• _TASK REQUIREMENTS_:
Line by line, copy the material that follows without leaving anything out.

• _RECORDED DATA_:
*** Block opens ***

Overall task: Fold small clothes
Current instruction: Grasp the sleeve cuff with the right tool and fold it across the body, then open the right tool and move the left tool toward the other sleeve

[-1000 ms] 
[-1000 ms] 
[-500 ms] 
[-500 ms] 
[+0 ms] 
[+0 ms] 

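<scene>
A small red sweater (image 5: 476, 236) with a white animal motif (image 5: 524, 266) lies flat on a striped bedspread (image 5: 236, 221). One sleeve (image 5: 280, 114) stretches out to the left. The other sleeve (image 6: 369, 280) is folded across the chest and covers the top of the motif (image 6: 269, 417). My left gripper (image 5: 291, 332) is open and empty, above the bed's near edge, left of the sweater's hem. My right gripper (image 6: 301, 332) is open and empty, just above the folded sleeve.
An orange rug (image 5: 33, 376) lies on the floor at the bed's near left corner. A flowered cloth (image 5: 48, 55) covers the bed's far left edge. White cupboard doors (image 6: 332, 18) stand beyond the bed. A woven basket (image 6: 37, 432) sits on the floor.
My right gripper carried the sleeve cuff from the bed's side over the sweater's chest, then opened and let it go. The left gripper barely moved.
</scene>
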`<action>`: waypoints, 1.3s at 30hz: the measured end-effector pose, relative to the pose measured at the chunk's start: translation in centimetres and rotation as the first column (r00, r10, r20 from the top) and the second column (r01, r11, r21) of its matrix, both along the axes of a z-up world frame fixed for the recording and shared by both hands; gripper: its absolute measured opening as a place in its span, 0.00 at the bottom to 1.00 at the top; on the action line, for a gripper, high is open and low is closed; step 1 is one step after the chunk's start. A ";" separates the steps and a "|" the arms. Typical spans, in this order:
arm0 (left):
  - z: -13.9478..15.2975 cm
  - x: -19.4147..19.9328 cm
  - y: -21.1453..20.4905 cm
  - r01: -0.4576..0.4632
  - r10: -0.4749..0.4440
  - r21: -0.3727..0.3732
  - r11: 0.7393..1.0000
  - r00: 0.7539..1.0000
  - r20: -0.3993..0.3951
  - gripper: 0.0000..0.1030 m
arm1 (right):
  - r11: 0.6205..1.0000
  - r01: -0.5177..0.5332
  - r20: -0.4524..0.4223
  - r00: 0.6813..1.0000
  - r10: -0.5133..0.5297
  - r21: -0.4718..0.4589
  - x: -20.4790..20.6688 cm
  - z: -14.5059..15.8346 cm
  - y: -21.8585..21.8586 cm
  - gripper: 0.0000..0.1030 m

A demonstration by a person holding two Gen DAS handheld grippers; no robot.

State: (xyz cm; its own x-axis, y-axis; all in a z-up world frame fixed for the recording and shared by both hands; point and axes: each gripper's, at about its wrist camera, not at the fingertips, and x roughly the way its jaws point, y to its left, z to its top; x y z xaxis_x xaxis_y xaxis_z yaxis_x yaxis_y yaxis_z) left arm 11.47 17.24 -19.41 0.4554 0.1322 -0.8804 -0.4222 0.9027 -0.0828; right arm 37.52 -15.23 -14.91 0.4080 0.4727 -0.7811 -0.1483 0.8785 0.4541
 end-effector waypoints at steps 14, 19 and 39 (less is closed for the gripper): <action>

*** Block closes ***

• _ANSWER SPACE_:
Overall task: Fold small clothes
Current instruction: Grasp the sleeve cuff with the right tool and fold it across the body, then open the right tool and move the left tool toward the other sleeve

[-1000 ms] 
[-1000 ms] 
[-500 ms] 
[-500 ms] 
[+0 ms] 
[+0 ms] 

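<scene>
A small red sweater (image 5: 476, 236) with a white animal motif (image 5: 524, 266) lies flat on a striped bedspread (image 5: 236, 221). One sleeve (image 5: 280, 114) stretches out to the left. The other sleeve (image 6: 369, 280) is folded across the chest and covers the top of the motif (image 6: 269, 417). My left gripper (image 5: 291, 332) is open and empty, above the bed's near edge, left of the sweater's hem. My right gripper (image 6: 301, 332) is open and empty, just above the folded sleeve.
An orange rug (image 5: 33, 376) lies on the floor at the bed's near left corner. A flowered cloth (image 5: 48, 55) covers the bed's far left edge. White cupboard doors (image 6: 332, 18) stand beyond the bed. A woven basket (image 6: 37, 432) sits on the floor.
My right gripper carried the sleeve cuff from the bed's side over the sweater's chest, then opened and let it go. The left gripper barely moved.
</scene>
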`<action>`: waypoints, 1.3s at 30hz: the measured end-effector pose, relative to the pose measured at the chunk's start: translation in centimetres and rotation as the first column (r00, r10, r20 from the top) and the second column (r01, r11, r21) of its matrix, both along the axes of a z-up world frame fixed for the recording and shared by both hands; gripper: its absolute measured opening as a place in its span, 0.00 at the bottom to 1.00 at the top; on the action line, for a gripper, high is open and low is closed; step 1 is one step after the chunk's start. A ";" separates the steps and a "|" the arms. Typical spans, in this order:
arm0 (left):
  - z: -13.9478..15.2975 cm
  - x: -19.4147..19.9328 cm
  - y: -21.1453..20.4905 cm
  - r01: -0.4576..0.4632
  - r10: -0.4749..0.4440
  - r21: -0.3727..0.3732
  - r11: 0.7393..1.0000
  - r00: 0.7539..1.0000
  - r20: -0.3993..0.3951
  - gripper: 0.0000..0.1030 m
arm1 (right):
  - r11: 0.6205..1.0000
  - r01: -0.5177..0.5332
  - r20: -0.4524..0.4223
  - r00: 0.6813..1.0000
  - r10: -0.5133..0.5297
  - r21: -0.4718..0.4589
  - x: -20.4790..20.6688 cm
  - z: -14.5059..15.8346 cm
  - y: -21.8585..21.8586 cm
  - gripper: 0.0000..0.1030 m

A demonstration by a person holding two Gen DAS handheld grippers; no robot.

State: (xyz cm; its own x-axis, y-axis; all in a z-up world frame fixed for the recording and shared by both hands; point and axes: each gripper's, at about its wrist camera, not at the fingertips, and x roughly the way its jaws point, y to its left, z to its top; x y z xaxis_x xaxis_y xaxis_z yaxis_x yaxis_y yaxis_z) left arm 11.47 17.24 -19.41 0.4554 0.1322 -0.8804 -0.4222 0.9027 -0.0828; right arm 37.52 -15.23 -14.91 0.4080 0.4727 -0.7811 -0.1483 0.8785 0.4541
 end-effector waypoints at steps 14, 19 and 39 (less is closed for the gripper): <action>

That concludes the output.